[[ Given material open ]]

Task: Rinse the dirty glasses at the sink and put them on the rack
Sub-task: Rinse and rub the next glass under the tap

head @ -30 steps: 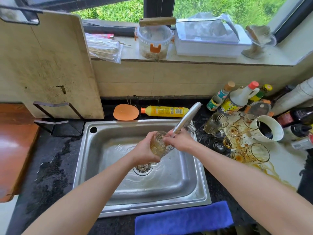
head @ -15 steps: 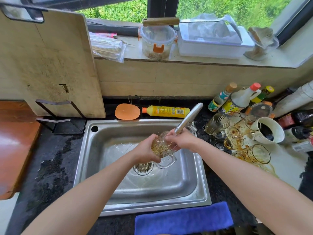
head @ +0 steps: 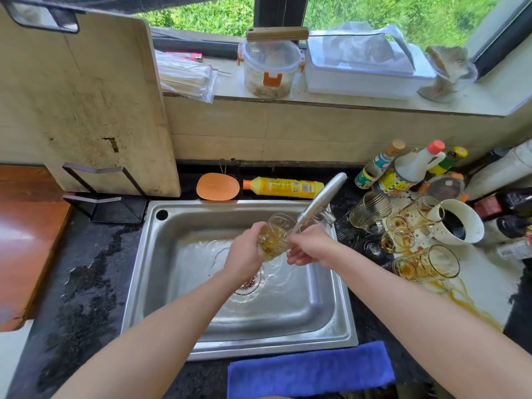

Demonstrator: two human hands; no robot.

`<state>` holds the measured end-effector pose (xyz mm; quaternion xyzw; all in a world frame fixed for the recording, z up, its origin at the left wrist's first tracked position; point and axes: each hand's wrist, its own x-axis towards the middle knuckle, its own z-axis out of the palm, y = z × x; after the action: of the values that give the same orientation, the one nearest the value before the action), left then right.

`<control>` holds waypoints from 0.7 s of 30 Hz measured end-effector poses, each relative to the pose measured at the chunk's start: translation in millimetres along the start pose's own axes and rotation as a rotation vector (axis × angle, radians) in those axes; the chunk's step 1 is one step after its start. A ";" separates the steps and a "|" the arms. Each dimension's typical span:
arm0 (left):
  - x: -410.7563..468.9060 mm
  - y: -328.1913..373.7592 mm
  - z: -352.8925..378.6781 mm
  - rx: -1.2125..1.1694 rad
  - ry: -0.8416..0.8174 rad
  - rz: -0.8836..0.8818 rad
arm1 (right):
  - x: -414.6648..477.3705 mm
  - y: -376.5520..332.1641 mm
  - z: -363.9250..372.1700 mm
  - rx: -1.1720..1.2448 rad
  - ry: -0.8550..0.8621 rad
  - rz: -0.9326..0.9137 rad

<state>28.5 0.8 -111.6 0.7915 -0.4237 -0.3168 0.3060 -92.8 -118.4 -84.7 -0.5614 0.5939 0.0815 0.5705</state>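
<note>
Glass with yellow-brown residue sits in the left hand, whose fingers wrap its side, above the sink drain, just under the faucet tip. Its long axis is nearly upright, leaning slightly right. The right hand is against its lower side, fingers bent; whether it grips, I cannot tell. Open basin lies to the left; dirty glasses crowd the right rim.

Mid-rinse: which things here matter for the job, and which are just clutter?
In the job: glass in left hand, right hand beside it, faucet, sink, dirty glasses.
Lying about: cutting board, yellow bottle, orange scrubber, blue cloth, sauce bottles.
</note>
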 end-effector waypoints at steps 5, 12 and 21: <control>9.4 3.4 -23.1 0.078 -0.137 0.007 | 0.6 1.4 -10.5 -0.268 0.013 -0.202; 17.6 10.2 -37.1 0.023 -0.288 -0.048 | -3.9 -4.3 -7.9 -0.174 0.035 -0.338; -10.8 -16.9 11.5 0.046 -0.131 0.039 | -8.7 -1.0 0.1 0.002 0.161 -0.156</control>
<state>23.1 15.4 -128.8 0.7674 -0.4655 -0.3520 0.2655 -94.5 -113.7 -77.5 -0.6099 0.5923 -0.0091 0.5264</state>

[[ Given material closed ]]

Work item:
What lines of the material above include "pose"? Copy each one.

Exercise solution:
`<state>` holds the measured end-effector pose (xyz mm; quaternion xyzw; all in a world frame fixed for the recording, z up, its origin at the left wrist's first tracked position; point and axes: each hand's wrist, its own x-axis towards the middle knuckle, its own z-axis out of the palm, y = z × x; after the action: of the values that give the same orientation, the one nearest the value before the action), left then right.
`<control>` holds waypoints from 0.7 s of 30 Hz measured end-effector poses, each relative to the pose measured at the chunk's start: translation in millimetres along the start pose's own axes and rotation as a rotation vector (axis × angle, radians) in those axes; the chunk's step 1 is one step after its start. A ";" separates the steps and a "|" the arms. Each dimension's typical span:

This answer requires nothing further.